涼ちゃんの振る舞いは、その日以降も何も変わらなかった。
「淳史君、何か分からないことある?」
「いえ、ありません」
僕は疑問があっても聞く気はなかった。この女に聞くくらいなら由美ちゃんか他のメンバーか、他の先生に聞くだろう。逆に、何故依然と同じように接してこられるのかが分からなかった。僕はこの涼子という女を全く理解していなかったのだ。今では、この涼子が得体の知れない化け物に見える。人の良い仮面を被った、性欲だらけの化け物。
もうこの女に関わりたくなかった。
「ねえ。今度の日曜日映画観に行かない? ちょっとくらい息抜きも必要でしょ?」
僕は由美ちゃんと付き合い始めた。年末に由美ちゃんを呼び出して、告白した。「あれから考えたんだけど、やっぱり由美ちゃんと付き合いたい。お願いします」、と。

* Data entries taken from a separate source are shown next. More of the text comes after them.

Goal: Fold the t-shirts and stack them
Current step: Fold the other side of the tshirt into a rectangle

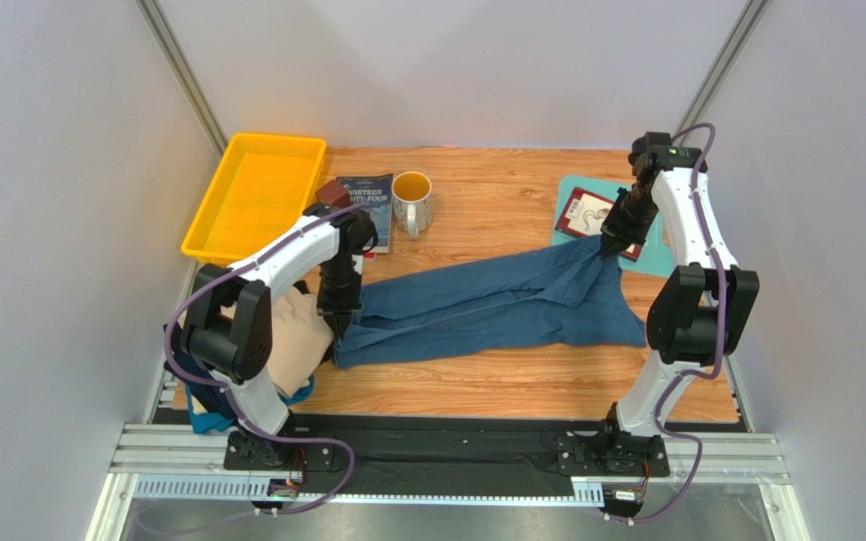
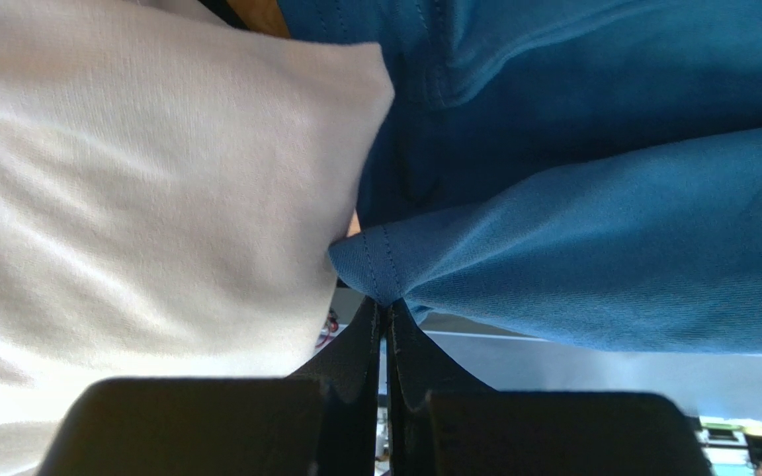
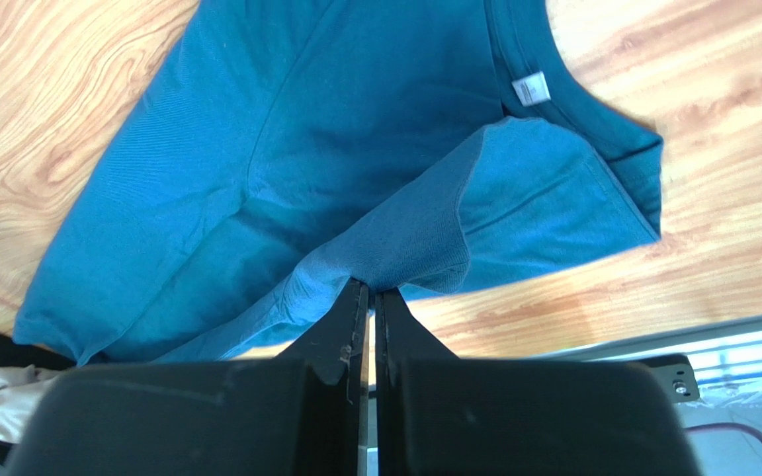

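Observation:
A large teal-blue t-shirt (image 1: 483, 304) lies stretched across the wooden table between both arms. My left gripper (image 1: 342, 295) is shut on its hemmed left corner (image 2: 380, 260), lifted off the table. My right gripper (image 1: 610, 242) is shut on a bunched fold of the same shirt (image 3: 395, 253) at its right end, near the collar and label (image 3: 531, 88). A beige t-shirt (image 1: 296, 338) lies under the left arm, pale and close in the left wrist view (image 2: 146, 188). Bright blue and dark cloth (image 1: 209, 415) hangs at the table's near-left edge.
At the back left stand a yellow bin (image 1: 255, 194), a dark book (image 1: 368, 203) and a white mug (image 1: 412, 201). A teal cutting board (image 1: 658, 242) with a red card (image 1: 587, 214) lies at the back right, beside my right gripper.

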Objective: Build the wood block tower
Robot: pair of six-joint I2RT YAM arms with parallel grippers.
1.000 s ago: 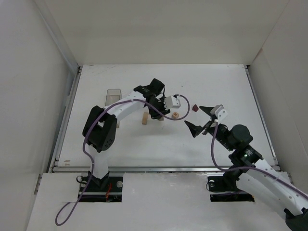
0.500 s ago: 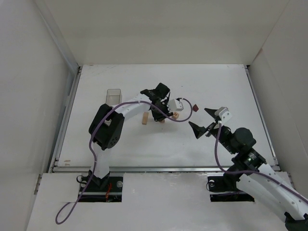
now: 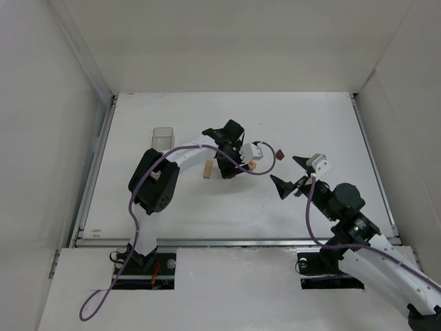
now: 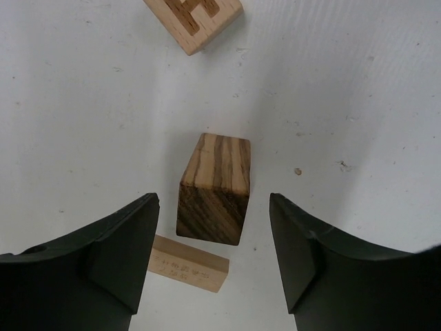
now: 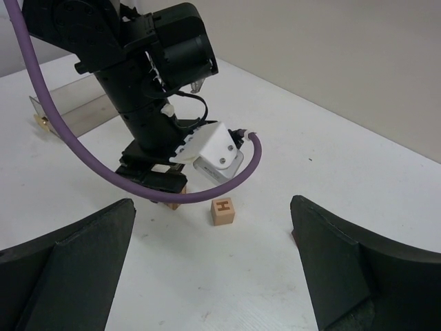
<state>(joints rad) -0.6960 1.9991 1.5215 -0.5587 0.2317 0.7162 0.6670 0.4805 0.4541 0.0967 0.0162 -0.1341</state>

週末になって、由美ちゃんと映画を見に来た。映画は由美ちゃんが見たがったアメリカで話題になった純愛物。学校の先生と生徒という、立場に翻弄される2人を描いた内容だった。2人は困難を乗り越えて晴れて愛を成就させた。僕は映画の途中で高笑いしそうになった。高笑いして、ポップコーンをスクリーン目掛けて思い切り投げ付けたい衝動に駆られた。由美ちゃんが隣で泣いているのを見て何とか留まったけれど。
「ああ~。私本当に感動しちゃった。私のすすり泣き響いてたよね?」
「そうだね」
「じゃあこれからどうしよっか」
由美ちゃんが言う。僕の眼は、駐車場にたむろする中学生達に向けられていた。
「えっ、あれって虐めじゃない。きゃっ、真ん中の人殴られてる」
「……」
「どうしよう、誰か呼んだ方が良いかな。ねえ淳史君、どうしよう」
「いや、放っておけばいいよ」
僕は中学生達に背を向けて歩き出した。
「えっ、淳史君。良いの、あの人達放っておいて」
「いいんだよ。自分で気付かないと駄目なんだから」
僕は思い出していた。将吾のこと、涼子のこと、悠人のこと、虐めのこと。
「そ、そう……」
どうせ彼を助けたって、何の得にもならない。誰も褒めてくれない。僕がまた危害を加えられるだけなのだ。